So what do you do? You could try to figure out a more efficient way of reversing String objects, but it seems easier to deal with the LinkedList issue for now. You initially used a LinkedList, as you didn't know how many words were going to be coming in as input, but you knew it would be a lot, so you thought adding them to the back of a LinkedList would be the way to go. However, now you recall that the sorting needs a lot of index-based access to items in the list, and that's where you seem to be losing out according to the profiler. If you look at the calls column in Figure 19-2, you'll see that the two LinkedList operations are being called several hundred thousand times, with only ten thousand words to sort. This leads to the conclusion that you made the wrong choice of data structure here; building the initial list will only involve ten thousand calls to add(), so you should choose the data structure that supports the operations you need most. In this case, that's index-based access to items after the list has been built, so you need to use an ArrayList instead.

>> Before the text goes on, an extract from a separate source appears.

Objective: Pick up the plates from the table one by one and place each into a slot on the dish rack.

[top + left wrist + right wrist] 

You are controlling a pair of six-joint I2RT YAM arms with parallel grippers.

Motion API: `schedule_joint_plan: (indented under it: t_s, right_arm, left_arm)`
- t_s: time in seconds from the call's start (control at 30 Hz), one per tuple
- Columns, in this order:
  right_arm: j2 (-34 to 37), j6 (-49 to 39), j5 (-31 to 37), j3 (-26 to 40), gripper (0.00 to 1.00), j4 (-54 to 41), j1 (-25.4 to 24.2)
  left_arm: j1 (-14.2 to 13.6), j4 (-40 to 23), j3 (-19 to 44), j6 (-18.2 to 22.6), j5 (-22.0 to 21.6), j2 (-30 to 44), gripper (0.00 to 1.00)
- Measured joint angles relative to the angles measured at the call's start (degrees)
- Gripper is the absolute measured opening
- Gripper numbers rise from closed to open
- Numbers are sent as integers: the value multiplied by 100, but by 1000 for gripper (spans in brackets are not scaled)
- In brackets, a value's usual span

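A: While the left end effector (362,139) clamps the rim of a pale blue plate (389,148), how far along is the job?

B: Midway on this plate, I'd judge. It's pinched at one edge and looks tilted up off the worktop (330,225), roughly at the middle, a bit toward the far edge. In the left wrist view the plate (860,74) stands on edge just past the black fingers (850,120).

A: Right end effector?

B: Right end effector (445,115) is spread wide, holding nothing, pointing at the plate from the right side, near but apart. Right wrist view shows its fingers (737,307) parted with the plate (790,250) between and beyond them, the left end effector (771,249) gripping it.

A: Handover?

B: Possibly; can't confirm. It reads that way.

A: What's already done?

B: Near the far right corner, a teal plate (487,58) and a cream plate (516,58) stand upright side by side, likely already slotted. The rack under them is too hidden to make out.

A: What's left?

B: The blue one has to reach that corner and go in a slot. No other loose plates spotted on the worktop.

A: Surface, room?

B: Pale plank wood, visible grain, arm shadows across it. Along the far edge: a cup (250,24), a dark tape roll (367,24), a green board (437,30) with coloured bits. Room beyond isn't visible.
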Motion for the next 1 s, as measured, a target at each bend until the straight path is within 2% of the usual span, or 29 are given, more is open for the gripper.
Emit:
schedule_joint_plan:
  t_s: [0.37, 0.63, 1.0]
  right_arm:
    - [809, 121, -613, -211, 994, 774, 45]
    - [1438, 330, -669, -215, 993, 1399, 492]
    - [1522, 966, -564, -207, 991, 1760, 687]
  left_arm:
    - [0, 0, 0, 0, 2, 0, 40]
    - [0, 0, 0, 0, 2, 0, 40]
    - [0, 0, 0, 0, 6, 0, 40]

The next step is to recompile the program and profile it again with the following command:

java -Xrunjmp com.wrox.algorithms.sorting.FileSortingHelper <words.txt >sorted.txt

This time, the JMP profiler produces the results shown in Figure 19-3.

How It Works

Take a closer look at the JMP Methods window again, as shown in Figure 19-4.

There's no sign of the LinkedList anymore, and, just as important, there's no sign of the ArrayList you just added. Although it often happens that a change you make will just move the problem, or even make it worse, that isn't the case here. However, this is why it is so important to measure after each change you make to ensure that your optimization efforts are moving you forward.

Profiling after switching to an ArrayList.

Figure 19.3. Profiling after switching to an ArrayList.

The JMP Methods window with the ArrayList implementation.

Figure 19.4. The JMP Methods window with the ArrayList implementation.

Notice in Figure 19-4 that the reverse() method in the ReverseStringComparator is taking 51 seconds, while the next largest method only takes 11 seconds. It's time to think about all this String reversing business if you're going to make the next big step forward. Take a look at how many times the reverse() method is called—almost 800,000 times! This is important information. If it took 51 seconds and was only called once, that would mean it was a fairly poorly written method indeed. As it is, it's more of an issue that it's being called so often. The situation is made even clearer by the JMP Objects window, shown in Figure 19-5.

The JMP Objects window.

Figure 19.5. The JMP Objects window.

Look at the #GC column, which indicates how many objects of the given class were garbage collected during the program execution. The total shows almost 2.5 million objects were garbage collected. Surely that's ridiculous given that you only created one list with ten thousand words in it, wouldn't you think?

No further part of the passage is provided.